When’s the last time you visited a site and immediately greeted by a chatbot?
We do the majority of our shopping online and prefer not to be bothered by a salesperson.
Chatbots seem very impersonal, but the last thing you want is to be hounded by customer service while you’re browsing.
This is much different than the retail experience where employees usually greet and ask if you’d like any assistance. Since retail has been dying stores have taken a different approach and tend to let shoppers browse on their own now.
The bottom line is: customers are educated and want the freedom to do things themselves; they’ll initiate support if needed. Between reviews and recommendations online platforms such as Amazon and Walmart are self-service e-commerce sites.

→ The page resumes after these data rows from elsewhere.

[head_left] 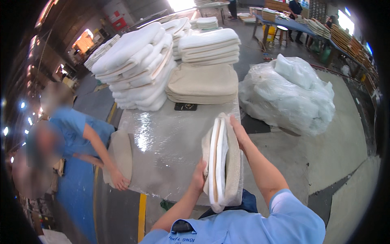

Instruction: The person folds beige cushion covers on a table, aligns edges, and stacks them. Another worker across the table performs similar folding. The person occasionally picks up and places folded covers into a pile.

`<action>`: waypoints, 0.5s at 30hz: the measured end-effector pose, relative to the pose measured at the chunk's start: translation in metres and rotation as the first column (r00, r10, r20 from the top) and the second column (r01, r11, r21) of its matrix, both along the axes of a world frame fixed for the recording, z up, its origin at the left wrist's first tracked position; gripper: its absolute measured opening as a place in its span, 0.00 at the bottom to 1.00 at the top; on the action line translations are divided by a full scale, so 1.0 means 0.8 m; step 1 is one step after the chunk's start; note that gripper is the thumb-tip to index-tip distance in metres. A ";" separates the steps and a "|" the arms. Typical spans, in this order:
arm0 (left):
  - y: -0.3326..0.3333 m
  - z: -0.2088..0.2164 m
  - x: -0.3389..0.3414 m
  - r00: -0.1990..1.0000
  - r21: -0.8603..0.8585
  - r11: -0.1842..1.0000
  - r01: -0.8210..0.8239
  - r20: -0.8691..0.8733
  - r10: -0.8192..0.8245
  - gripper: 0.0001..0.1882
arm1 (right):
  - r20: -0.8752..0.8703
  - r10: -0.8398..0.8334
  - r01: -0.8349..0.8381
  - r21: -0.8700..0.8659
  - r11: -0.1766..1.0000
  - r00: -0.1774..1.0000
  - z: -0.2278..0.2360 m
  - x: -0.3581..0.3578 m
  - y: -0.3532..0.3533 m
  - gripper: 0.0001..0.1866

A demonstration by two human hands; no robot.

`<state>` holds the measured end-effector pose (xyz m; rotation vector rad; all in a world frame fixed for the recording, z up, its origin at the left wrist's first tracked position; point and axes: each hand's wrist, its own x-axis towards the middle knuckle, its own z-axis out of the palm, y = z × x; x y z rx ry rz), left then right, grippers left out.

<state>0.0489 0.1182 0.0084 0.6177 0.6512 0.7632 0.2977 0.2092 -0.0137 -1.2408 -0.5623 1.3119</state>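
Between my two hands stands a bundle of padded fabric pieces (221, 162), on edge near the right front edge of the table. Its outer layers are beige and fuzzy, with white and tan layers showing between them. My left hand (198, 175) presses on its left side, closer to me. Farther up, my right hand (239, 132) grips the right side, its fingers partly hidden. Beyond the bundle lies a stack of beige fabric pieces (203, 81), with a small black flat item (185, 106) at its near edge.
Tall piles of folded white padding (130, 61) fill the far part of the plastic-covered table (162, 162). A large plastic-wrapped white bundle (288, 93) rests to the right. At left, a co-worker's hand (118, 179) touches a beige oval piece (122, 156). Worktables (288, 25) stand farther back.
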 end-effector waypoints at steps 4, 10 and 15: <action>0.091 0.010 0.066 0.993 0.296 0.955 -0.032 -0.100 0.065 0.39 | 0.269 -0.020 0.019 0.006 1.000 0.963 0.011 -0.017 -0.028 0.30; 0.192 -0.004 0.139 0.829 0.584 0.809 0.070 -0.485 0.278 0.31 | 0.356 -0.164 0.168 0.018 0.986 0.920 0.001 -0.025 -0.027 0.19; 0.207 -0.021 0.148 0.659 0.704 0.696 0.144 -0.593 0.464 0.19 | 0.495 -0.329 0.344 0.063 0.937 0.804 -0.013 -0.081 -0.015 0.23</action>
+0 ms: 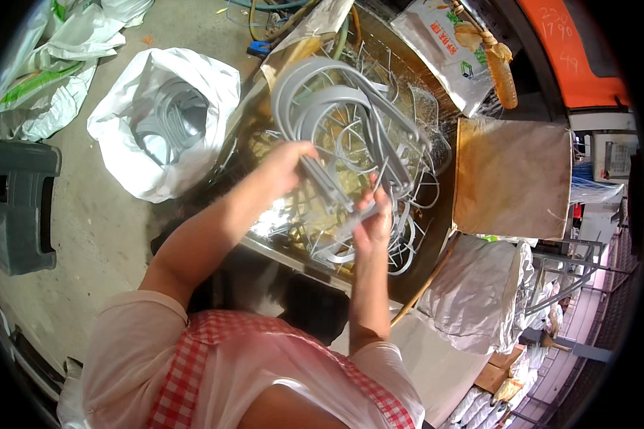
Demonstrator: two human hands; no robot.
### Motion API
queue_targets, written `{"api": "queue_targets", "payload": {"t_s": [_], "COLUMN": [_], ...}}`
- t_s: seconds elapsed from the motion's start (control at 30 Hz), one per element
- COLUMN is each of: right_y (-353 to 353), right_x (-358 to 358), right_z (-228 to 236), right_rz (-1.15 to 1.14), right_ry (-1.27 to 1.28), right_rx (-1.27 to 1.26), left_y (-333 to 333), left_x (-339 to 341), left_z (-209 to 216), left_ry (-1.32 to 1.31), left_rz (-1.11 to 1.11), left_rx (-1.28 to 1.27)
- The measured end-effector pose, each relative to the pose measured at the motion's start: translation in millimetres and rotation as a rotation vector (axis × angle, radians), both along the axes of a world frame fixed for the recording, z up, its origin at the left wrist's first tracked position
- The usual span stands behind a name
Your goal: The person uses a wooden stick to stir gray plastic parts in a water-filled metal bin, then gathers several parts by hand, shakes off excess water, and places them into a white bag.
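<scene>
A bundle of curved grey plastic pieces (322,93), bent like hooks, hangs above the water-filled bin. My left hand (290,166) is closed around the near straight ends of the bundle. Lower and to the right, my right hand (374,220) pinches a thin grey plastic strip (366,213), slightly smeared by motion, close beside the bundle's other ends. Below both hands the bin (293,266) contains many loose thin grey plastic runners and rings (404,247), partly in the water.
To the left stands an open white sack (114,121) with similar grey pieces inside. A dark grey plastic stool (18,204) is farther left. A brown-stained board (511,179) borders the bin's right side, with a silvery sack (472,293) nearer me. Hoses cross the far edge.
</scene>
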State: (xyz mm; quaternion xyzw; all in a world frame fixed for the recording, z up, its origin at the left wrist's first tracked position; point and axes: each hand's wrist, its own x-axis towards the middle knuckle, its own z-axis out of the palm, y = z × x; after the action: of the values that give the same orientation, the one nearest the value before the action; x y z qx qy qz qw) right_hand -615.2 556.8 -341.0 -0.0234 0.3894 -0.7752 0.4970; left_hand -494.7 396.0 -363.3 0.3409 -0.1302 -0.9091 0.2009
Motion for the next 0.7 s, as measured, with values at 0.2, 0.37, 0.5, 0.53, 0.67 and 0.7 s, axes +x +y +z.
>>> {"api": "queue_targets", "payload": {"t_s": [0.2,0.37,0.5,0.53,0.67,0.7], "right_y": [50,80,18,7,12,4], "right_x": [-37,-66,-35,-35,-67,-66], "right_z": [-30,-72,-34,-23,-43,-45], "right_rz": [0.807,1.084,0.237,0.160,0.088,0.129], "right_ry": [0.505,1.958,1.093,1.246,0.472,0.466], "right_rx": [0.624,1.093,0.354,0.312,0.238,0.223], "left_y": [-28,-24,-6,0,32,25], "left_x": [12,3,24,19,13,16], "left_z": [13,23,32,34,60,54], "left_ry": [-0.089,-0.468,-0.829,-0.806,-0.113,-0.152], "left_rz": [0.077,0.220,0.168,-0.126,-0.236,-0.208], "left_rx": [-0.371,-0.996,-1.539,-1.481,-1.384,-1.385]}}
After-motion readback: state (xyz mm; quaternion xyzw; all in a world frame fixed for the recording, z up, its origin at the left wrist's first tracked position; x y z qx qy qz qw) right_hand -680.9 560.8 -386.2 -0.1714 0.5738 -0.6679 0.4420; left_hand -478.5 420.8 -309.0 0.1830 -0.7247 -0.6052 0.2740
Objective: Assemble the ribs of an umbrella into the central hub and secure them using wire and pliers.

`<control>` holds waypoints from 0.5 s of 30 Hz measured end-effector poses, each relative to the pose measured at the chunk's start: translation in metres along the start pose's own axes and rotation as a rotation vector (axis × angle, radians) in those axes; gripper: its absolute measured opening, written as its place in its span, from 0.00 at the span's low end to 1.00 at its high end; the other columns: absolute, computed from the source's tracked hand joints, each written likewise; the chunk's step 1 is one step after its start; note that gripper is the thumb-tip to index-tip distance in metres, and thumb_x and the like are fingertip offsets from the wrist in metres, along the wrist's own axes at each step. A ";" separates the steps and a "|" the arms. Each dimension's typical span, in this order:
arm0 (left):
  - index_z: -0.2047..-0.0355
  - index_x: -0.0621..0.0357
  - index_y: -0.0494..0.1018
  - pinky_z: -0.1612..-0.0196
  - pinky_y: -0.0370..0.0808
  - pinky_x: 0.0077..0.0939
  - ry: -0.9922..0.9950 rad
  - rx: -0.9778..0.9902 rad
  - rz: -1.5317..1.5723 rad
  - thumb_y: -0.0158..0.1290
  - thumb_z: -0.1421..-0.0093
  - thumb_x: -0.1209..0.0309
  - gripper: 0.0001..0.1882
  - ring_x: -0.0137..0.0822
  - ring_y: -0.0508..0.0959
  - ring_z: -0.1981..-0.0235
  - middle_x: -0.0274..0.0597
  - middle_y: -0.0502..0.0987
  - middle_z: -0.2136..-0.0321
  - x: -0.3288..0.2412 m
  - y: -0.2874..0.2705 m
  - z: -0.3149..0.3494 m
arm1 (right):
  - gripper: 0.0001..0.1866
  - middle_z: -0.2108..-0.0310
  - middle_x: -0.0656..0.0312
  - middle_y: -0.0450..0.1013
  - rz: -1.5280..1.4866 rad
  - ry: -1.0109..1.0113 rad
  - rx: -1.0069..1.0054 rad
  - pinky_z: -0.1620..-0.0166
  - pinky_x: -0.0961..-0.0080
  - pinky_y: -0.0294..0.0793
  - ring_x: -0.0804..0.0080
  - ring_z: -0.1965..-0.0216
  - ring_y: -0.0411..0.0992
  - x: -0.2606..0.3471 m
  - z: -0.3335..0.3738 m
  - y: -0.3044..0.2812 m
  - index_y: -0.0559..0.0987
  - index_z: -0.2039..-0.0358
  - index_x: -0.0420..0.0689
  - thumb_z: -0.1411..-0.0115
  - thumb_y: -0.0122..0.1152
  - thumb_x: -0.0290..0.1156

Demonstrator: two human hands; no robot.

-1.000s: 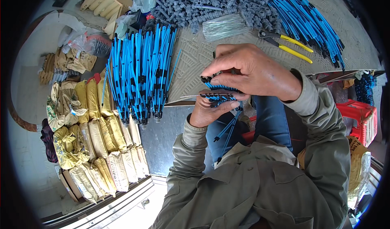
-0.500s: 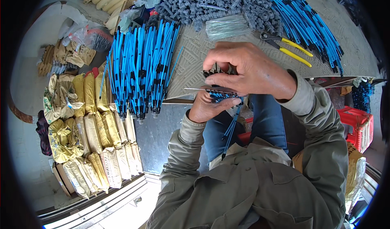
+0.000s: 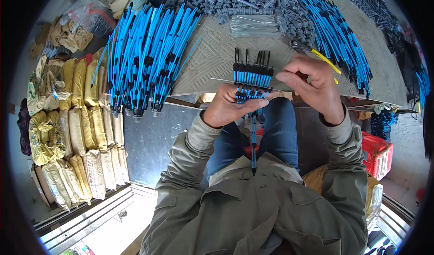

There’s evidence that Millennials spearheaded this movement, but with the convenience of home delivery it’s generation-wide accepted.
As a business owner the shift that needs to happen is creating a sales free process. That doesn’t mean eliminate customer service completely, but make the buying transaction as efficient as possible.
For example, with the online SAT/ACT prep company I own, this student profile form collects the same information an initial phone call would. It offers parents the opportunity to input the information on their own time without having to talk to anyone.
Chatbots aren’t destroying customer service, in fact they are enhancing it by allowing the shopper to reach out when they are ready. Self-service is the wave of the present and companies must adapt or die.